PROBLEM REQUIREMENTS -> Only one span of the material below is wanted. Output it exactly, from the line with "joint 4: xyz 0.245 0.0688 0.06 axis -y" through the line with "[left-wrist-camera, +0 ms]", without any pictures.

________________

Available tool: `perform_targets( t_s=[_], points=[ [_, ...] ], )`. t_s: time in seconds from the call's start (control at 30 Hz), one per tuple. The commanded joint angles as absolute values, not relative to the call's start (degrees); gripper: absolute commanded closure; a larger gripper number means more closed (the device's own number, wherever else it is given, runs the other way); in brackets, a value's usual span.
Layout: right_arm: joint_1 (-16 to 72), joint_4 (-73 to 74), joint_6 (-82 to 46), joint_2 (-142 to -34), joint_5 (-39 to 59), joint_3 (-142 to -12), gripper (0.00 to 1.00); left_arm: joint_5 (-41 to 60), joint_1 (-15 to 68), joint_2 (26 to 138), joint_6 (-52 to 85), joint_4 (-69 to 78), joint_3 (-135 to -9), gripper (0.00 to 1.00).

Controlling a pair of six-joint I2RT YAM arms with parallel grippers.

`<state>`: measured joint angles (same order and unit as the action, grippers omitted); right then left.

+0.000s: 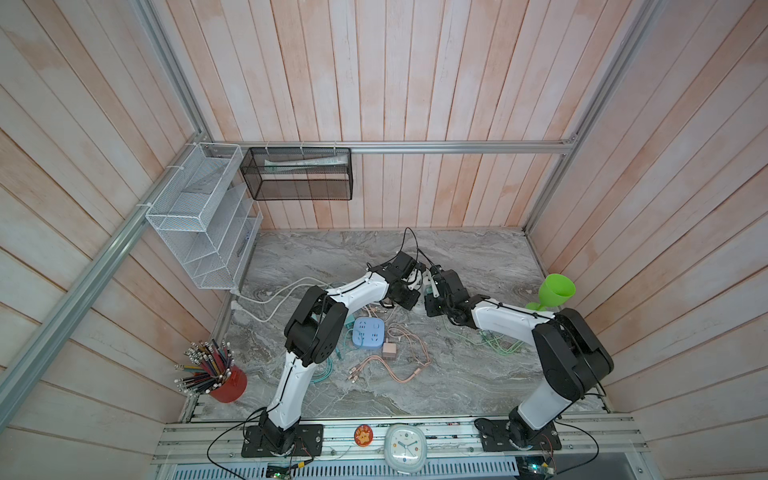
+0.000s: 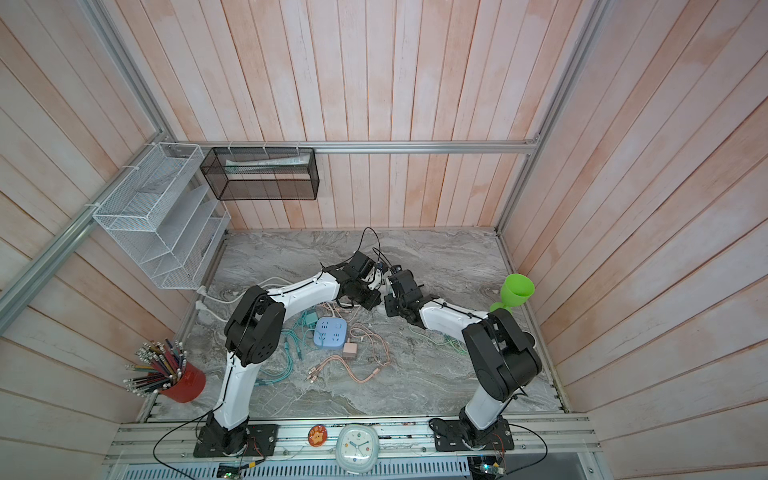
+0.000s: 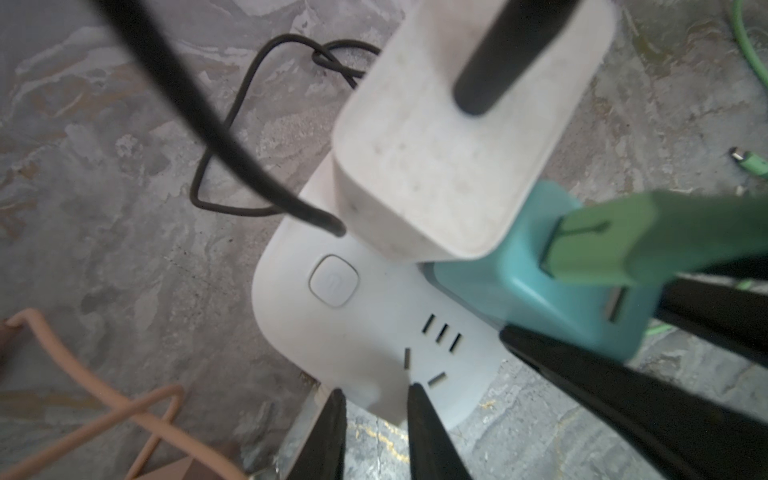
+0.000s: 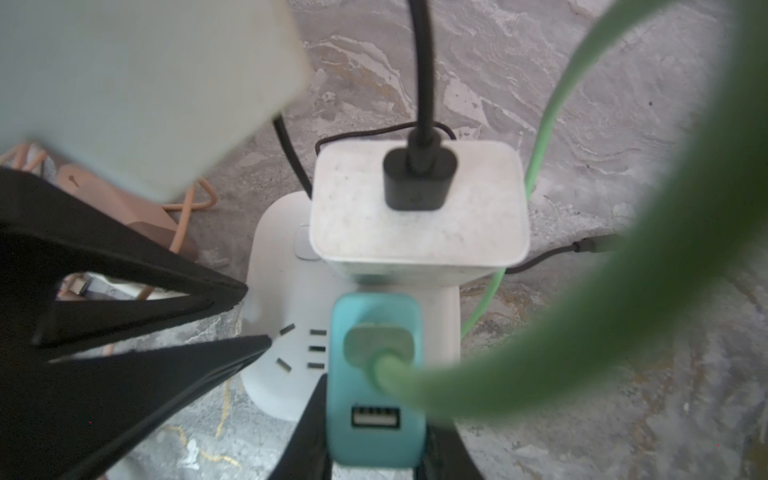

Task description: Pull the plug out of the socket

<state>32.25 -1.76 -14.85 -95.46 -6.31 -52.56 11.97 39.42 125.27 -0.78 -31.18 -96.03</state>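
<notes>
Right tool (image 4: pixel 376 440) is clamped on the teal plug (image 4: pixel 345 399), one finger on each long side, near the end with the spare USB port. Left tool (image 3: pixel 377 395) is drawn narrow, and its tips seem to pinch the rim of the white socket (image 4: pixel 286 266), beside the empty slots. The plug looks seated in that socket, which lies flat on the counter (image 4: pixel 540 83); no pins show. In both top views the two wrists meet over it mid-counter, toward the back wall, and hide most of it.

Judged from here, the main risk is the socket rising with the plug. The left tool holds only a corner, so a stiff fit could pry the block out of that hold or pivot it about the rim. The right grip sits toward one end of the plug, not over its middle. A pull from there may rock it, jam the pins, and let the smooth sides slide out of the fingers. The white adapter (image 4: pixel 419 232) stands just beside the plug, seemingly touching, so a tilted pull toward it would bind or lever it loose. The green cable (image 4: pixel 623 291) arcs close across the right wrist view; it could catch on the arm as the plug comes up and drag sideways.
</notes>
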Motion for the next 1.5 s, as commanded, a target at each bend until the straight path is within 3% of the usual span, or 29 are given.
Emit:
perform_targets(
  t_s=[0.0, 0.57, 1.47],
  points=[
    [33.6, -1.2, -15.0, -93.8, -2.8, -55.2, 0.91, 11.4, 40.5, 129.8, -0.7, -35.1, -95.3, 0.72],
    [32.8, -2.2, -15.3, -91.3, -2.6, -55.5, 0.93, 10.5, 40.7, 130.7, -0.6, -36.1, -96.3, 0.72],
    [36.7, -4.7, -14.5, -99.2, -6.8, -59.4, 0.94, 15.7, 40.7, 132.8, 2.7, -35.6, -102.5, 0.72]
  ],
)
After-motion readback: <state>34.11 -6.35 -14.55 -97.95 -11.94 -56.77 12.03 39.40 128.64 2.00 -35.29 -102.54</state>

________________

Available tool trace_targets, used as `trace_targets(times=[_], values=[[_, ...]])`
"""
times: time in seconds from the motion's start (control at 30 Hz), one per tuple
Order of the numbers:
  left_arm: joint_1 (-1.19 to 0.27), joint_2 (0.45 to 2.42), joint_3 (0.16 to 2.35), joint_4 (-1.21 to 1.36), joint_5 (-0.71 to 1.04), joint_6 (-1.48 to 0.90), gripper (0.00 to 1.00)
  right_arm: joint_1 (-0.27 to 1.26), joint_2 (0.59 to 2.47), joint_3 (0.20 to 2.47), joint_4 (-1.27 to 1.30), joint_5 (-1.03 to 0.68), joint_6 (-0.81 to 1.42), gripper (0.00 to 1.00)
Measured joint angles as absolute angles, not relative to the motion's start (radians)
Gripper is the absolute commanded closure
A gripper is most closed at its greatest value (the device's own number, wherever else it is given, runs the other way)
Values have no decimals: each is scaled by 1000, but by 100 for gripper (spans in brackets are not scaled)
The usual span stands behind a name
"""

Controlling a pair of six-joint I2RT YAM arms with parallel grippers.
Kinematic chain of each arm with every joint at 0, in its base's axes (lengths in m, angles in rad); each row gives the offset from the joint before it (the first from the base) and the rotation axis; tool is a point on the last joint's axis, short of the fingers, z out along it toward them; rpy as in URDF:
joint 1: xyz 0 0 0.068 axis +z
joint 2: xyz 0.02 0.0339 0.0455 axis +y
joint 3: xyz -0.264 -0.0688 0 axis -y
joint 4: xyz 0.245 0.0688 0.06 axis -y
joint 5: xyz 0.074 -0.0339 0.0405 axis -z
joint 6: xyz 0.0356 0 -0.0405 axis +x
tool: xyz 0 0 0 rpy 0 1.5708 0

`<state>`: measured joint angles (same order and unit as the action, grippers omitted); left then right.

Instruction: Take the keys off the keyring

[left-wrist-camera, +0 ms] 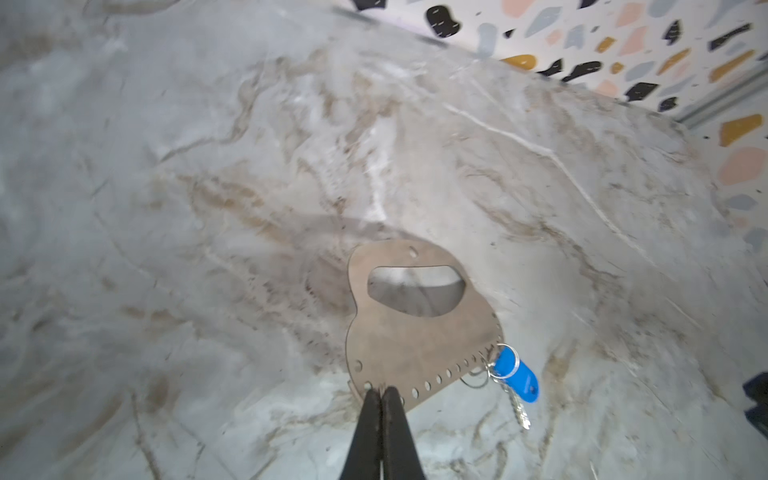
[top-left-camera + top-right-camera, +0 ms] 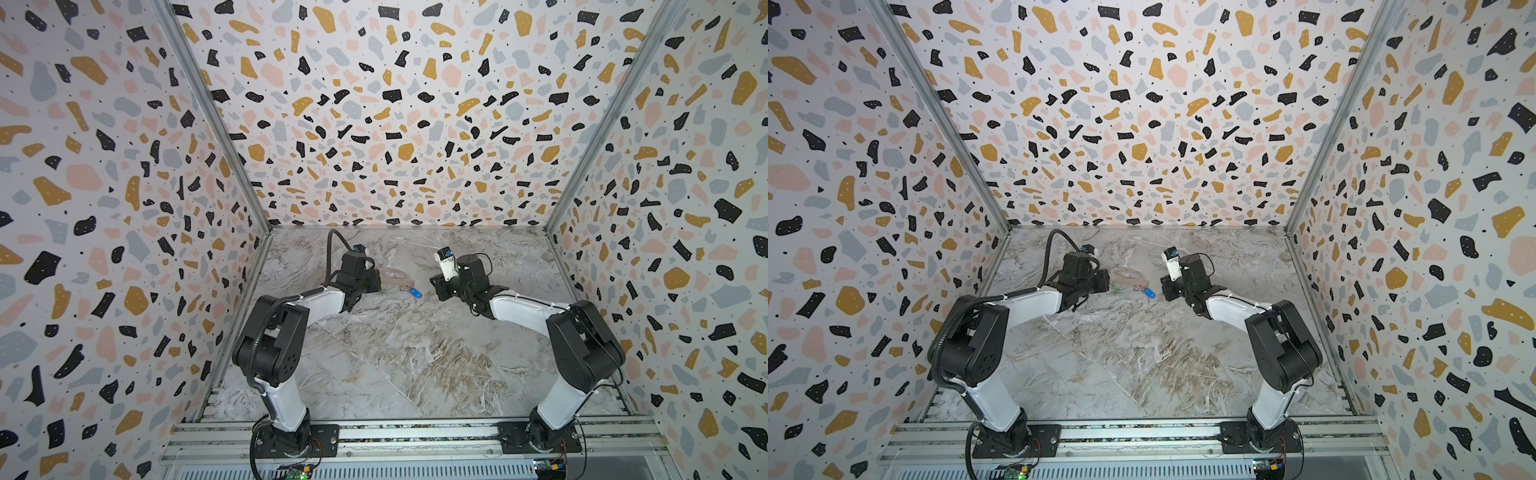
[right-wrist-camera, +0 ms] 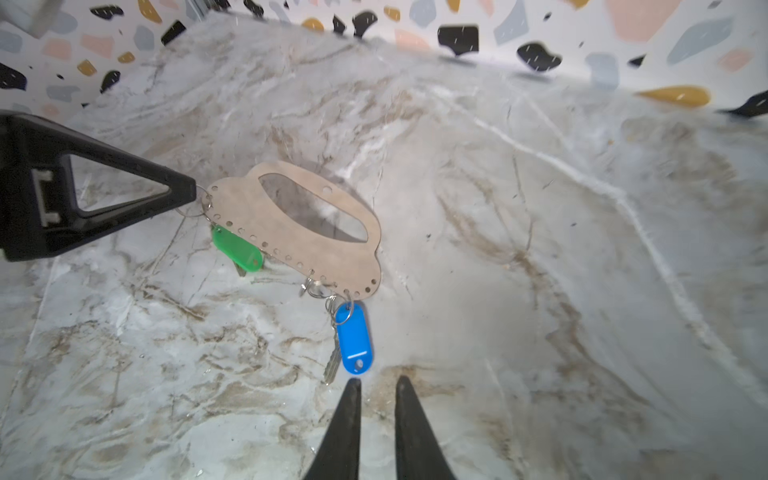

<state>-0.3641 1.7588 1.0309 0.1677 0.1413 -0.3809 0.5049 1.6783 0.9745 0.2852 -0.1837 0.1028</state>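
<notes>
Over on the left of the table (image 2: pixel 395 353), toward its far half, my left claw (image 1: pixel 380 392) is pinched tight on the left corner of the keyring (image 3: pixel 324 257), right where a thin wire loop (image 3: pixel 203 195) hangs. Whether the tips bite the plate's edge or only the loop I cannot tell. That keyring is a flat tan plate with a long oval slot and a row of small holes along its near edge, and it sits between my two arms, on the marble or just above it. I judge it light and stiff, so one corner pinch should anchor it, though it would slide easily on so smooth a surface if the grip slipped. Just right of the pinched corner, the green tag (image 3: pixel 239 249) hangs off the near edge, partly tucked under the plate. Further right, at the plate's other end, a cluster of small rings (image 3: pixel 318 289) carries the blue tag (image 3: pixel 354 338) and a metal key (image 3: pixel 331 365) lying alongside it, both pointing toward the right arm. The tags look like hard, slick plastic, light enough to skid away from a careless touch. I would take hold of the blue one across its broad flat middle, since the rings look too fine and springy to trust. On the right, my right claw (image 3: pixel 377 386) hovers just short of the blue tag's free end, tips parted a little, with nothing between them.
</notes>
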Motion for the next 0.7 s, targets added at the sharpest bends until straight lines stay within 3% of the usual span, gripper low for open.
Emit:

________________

SOLUTION BELOW ->
joint 4: xyz 0.245 0.0688 0.06 axis -y
joint 5: xyz 0.074 -0.0339 0.0405 axis -z
joint 6: xyz 0.0356 0 -0.0405 axis +x
tool: xyz 0 0 0 rpy 0 1.5708 0

`<state>`: measured joint angles (same order and unit as the action, grippers omitted); left then right.

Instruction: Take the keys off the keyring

[left-wrist-camera, +0 ms] 

The exercise requires no additional content.